#### About this task:
Produce an exact copy of the lines below, starting at the first and ending with the line containing "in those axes".

#### Available records:
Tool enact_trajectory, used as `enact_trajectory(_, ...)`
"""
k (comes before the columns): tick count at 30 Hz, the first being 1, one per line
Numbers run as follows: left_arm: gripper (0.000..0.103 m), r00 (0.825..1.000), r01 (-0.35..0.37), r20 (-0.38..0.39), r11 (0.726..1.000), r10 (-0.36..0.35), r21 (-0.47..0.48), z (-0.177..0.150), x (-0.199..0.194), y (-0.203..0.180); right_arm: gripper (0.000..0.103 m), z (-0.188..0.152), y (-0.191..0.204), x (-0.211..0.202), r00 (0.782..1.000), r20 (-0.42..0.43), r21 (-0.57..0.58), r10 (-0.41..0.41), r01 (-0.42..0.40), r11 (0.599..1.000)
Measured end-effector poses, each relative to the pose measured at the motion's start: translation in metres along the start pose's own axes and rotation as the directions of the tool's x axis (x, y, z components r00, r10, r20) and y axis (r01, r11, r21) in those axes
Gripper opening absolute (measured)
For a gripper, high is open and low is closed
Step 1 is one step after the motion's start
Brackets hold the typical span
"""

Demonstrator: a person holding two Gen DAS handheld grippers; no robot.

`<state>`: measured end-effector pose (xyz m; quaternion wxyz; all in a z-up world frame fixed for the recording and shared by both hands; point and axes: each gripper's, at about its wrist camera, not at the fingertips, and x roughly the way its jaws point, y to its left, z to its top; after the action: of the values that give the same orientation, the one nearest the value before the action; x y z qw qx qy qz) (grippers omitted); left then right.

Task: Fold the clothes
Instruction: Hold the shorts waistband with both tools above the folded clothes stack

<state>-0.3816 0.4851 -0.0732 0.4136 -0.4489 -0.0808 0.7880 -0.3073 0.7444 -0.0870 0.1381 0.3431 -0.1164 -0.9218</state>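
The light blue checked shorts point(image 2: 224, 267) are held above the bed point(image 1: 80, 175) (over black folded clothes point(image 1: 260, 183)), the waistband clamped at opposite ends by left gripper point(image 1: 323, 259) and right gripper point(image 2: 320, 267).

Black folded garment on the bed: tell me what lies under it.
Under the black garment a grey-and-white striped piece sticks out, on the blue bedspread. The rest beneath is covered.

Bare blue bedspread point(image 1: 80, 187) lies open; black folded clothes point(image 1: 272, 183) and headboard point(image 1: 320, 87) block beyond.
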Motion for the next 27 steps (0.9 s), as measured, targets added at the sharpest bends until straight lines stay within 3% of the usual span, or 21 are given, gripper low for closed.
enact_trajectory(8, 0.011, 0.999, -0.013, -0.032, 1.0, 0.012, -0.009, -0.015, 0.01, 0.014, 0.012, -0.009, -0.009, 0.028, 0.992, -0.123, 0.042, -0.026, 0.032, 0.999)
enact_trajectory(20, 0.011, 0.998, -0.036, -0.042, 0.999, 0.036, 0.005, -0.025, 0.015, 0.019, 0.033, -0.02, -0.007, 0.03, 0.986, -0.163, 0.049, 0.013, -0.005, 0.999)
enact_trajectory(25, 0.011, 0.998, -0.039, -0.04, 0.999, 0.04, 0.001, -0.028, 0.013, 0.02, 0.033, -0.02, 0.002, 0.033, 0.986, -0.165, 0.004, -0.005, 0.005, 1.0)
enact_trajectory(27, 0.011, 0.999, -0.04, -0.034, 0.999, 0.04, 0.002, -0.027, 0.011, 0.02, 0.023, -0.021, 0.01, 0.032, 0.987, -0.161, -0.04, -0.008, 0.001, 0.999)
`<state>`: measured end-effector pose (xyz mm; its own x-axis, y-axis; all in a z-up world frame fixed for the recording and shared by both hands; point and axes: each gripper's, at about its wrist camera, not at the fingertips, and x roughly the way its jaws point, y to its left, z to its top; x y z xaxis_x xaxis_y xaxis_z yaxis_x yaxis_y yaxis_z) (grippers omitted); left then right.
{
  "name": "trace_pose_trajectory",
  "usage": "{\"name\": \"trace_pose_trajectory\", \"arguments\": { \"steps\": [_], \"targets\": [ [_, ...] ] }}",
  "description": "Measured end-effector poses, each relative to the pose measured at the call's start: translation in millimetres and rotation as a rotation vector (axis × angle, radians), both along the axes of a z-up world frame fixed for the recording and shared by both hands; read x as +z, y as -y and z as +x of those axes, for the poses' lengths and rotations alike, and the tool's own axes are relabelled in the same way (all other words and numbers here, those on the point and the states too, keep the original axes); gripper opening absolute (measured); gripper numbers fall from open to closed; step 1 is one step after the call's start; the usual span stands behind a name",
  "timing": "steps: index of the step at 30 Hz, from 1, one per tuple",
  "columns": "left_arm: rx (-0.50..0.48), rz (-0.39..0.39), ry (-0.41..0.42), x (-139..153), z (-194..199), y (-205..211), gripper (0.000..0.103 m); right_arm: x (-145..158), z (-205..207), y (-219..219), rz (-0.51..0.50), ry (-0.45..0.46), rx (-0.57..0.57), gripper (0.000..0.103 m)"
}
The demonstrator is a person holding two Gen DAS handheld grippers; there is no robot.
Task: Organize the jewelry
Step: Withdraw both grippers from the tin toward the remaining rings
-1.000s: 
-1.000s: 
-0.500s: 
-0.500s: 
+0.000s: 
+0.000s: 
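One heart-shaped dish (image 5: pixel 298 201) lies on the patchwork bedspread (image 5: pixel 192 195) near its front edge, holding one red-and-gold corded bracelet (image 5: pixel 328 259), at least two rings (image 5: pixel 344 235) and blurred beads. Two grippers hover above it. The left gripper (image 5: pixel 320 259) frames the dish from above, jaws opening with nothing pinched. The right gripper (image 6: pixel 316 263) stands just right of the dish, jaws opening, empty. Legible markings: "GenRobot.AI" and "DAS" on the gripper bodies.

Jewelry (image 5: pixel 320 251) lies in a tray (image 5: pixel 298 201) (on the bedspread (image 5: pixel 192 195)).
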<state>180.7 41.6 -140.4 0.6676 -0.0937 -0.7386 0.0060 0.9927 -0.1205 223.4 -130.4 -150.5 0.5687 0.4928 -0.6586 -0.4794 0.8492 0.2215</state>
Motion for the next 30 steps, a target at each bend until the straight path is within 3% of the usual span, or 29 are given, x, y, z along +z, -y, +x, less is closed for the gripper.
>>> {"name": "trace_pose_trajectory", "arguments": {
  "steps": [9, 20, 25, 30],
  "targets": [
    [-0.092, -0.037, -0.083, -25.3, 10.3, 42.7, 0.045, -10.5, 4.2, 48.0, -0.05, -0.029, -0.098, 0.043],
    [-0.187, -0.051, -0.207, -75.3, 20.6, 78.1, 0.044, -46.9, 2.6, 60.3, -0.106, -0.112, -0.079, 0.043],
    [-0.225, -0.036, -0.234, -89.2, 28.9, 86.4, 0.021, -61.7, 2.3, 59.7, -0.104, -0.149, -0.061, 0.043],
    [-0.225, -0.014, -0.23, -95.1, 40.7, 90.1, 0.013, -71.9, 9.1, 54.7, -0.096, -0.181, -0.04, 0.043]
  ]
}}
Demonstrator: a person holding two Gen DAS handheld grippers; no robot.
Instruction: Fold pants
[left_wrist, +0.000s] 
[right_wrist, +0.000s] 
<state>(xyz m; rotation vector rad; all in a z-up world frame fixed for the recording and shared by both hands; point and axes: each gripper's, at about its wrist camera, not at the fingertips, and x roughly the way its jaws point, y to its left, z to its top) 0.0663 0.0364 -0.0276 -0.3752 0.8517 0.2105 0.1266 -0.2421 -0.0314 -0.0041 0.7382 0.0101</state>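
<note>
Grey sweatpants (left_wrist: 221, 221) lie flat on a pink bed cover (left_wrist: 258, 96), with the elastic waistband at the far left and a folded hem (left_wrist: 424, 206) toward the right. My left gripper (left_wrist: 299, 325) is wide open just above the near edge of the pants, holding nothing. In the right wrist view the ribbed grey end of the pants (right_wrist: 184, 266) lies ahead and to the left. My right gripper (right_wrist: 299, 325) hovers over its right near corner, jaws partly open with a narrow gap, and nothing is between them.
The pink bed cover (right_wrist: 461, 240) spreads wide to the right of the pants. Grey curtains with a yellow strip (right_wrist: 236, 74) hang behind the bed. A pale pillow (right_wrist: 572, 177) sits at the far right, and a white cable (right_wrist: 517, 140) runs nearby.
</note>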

#### Answer to this task:
Tool enact_trajectory, used as `enact_trajectory(_, ...)`
"""
k (comes before the columns): tick count at 30 Hz, the first being 1, one per line
Numbers run as follows: left_arm: gripper (0.000..0.103 m), r00 (0.825..1.000), r01 (-0.35..0.37), r20 (-0.38..0.39), r11 (0.726..1.000), r10 (-0.36..0.35), r21 (-0.47..0.48), z (-0.177..0.150), x (-0.199..0.194), y (-0.203..0.180); right_arm: gripper (0.000..0.103 m), z (-0.188..0.152), y (-0.191..0.204), x (-0.211..0.202), r00 (0.782..1.000), r20 (-0.42..0.43), r21 (-0.57..0.58), r10 (-0.41..0.41), r01 (-0.42..0.40), r11 (0.599..1.000)
Measured end-effector poses, each relative to the pose measured at the motion's start: translation in metres along the start pose's own axes and rotation as the directions of the tool's x axis (x, y, z components r00, r10, r20) and y axis (r01, r11, r21) in those axes

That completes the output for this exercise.